- [Task directions]:
Would you show every line from the records that holds "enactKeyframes"?

--- Given data Enclosed Below ---

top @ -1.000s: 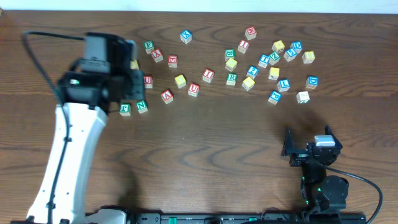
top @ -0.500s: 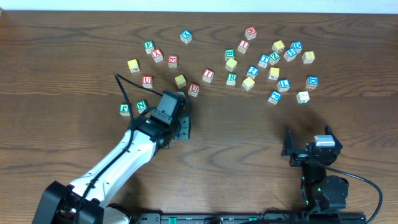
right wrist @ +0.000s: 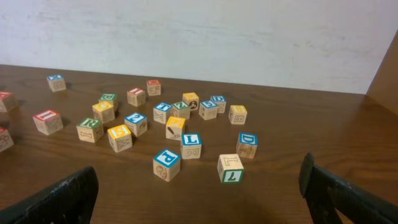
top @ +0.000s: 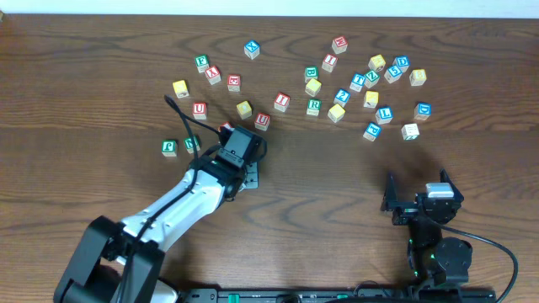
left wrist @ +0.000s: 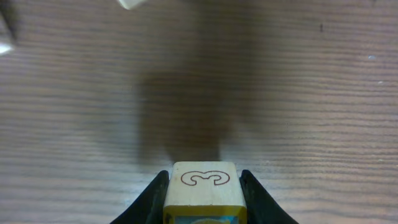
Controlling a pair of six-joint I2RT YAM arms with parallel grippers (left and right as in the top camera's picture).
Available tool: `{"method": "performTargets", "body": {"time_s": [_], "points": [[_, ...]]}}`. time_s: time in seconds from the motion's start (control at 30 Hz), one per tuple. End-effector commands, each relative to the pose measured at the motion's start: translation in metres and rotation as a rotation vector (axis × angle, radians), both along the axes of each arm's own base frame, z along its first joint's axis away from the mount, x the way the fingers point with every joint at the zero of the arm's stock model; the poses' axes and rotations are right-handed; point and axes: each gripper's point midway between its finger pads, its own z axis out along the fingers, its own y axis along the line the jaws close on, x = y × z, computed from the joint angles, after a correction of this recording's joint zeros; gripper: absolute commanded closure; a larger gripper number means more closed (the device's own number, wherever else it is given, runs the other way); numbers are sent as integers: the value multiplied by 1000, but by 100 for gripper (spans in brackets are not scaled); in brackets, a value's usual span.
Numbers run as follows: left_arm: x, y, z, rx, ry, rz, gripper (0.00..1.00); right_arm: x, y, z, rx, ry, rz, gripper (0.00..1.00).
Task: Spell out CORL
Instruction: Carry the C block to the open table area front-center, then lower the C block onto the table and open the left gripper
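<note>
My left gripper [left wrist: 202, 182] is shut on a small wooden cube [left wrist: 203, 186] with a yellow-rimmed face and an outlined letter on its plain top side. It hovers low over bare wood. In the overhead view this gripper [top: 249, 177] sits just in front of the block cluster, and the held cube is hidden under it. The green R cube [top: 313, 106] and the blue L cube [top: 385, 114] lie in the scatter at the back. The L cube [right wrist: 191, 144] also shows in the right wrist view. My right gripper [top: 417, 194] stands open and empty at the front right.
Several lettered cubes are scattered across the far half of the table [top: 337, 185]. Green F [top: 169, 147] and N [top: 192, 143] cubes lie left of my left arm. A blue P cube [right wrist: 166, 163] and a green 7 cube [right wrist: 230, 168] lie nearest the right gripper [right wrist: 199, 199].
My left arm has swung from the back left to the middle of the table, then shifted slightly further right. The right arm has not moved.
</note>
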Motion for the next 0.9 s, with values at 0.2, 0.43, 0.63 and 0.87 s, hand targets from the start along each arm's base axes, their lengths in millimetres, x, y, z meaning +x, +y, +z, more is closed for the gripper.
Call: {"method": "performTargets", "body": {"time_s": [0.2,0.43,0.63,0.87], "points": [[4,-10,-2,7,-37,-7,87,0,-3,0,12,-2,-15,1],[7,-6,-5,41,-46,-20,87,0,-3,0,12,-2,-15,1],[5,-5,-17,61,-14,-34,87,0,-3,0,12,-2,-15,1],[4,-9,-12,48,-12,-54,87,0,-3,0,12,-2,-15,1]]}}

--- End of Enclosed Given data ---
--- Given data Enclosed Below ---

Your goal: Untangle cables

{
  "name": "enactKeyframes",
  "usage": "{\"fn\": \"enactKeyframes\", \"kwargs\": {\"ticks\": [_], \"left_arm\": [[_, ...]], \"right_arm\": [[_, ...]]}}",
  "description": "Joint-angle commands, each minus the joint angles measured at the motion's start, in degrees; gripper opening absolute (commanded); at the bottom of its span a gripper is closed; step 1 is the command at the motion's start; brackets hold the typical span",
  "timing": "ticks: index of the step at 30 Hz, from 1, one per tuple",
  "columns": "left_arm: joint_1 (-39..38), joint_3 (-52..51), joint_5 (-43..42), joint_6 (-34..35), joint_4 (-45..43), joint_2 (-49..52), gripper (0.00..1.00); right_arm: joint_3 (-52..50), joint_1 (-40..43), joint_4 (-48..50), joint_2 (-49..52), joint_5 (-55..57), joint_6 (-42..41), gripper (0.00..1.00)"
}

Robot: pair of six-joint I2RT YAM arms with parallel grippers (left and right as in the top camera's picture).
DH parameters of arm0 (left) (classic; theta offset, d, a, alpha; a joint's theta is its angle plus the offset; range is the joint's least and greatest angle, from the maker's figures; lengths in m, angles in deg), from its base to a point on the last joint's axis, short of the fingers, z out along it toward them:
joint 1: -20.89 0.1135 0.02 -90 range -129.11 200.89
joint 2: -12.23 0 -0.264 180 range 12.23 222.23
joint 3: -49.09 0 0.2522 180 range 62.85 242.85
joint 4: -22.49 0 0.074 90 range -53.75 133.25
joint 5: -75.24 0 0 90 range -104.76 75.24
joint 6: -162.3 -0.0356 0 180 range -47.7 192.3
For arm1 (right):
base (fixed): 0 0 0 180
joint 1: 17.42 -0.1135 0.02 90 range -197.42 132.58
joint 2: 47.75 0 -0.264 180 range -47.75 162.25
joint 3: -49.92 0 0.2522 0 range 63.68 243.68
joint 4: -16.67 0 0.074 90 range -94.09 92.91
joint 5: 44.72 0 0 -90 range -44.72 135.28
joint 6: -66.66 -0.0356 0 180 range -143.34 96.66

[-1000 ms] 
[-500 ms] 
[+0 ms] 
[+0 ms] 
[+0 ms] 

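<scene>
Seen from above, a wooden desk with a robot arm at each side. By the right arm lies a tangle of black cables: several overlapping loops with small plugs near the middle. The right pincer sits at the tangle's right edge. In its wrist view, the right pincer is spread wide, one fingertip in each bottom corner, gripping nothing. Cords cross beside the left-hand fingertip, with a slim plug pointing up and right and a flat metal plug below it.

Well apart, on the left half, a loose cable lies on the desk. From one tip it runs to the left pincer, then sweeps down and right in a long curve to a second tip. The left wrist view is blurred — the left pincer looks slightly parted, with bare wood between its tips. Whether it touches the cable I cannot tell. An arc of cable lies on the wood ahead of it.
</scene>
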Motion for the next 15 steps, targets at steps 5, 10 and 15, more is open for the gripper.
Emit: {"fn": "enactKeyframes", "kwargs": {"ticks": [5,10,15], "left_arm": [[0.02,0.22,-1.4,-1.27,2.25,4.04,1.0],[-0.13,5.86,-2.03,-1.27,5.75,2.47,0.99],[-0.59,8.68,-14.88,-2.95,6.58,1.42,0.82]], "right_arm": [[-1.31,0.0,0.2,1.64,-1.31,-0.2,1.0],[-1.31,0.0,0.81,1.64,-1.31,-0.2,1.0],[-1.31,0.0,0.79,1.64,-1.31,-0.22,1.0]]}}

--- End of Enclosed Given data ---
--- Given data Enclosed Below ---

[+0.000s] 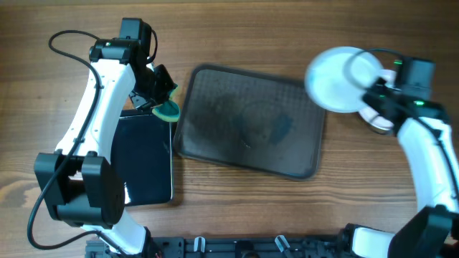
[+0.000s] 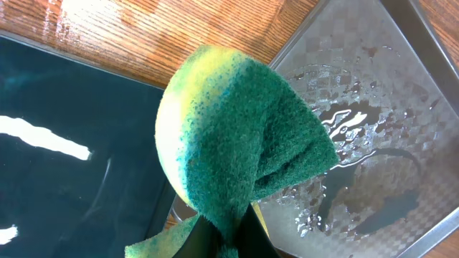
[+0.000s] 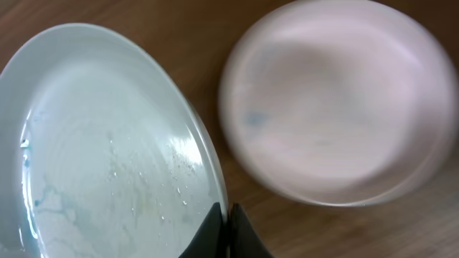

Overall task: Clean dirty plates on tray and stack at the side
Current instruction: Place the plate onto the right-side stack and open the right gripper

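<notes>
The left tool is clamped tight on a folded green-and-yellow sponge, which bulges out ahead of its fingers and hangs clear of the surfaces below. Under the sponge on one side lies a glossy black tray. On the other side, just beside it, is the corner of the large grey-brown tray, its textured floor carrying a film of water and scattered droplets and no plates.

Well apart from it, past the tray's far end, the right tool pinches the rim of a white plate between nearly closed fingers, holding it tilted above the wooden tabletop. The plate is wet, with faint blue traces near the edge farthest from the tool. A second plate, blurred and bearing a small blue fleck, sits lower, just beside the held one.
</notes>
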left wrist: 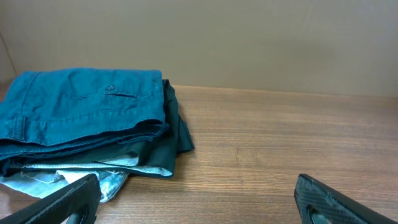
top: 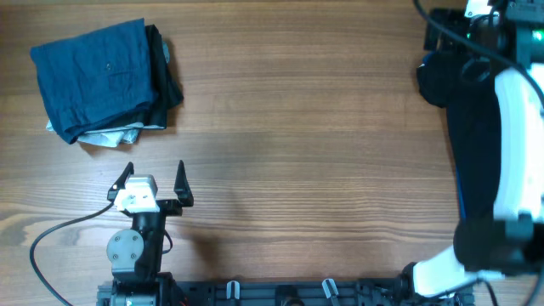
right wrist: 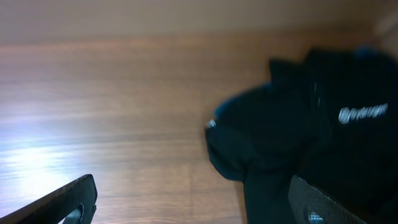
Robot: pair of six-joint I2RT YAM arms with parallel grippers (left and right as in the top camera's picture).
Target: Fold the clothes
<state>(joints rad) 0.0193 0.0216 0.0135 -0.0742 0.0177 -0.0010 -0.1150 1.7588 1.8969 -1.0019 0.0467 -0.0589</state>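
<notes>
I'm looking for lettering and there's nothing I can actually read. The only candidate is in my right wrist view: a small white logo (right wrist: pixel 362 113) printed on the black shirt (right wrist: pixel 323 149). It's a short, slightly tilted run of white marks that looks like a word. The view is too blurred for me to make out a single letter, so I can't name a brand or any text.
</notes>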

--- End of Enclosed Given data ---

- [Exercise answer]:
  "name": "enactKeyframes",
  "usage": "{\"fn\": \"enactKeyframes\", \"kwargs\": {\"ticks\": [_], \"left_arm\": [[_, ...]], \"right_arm\": [[_, ...]]}}",
Emit: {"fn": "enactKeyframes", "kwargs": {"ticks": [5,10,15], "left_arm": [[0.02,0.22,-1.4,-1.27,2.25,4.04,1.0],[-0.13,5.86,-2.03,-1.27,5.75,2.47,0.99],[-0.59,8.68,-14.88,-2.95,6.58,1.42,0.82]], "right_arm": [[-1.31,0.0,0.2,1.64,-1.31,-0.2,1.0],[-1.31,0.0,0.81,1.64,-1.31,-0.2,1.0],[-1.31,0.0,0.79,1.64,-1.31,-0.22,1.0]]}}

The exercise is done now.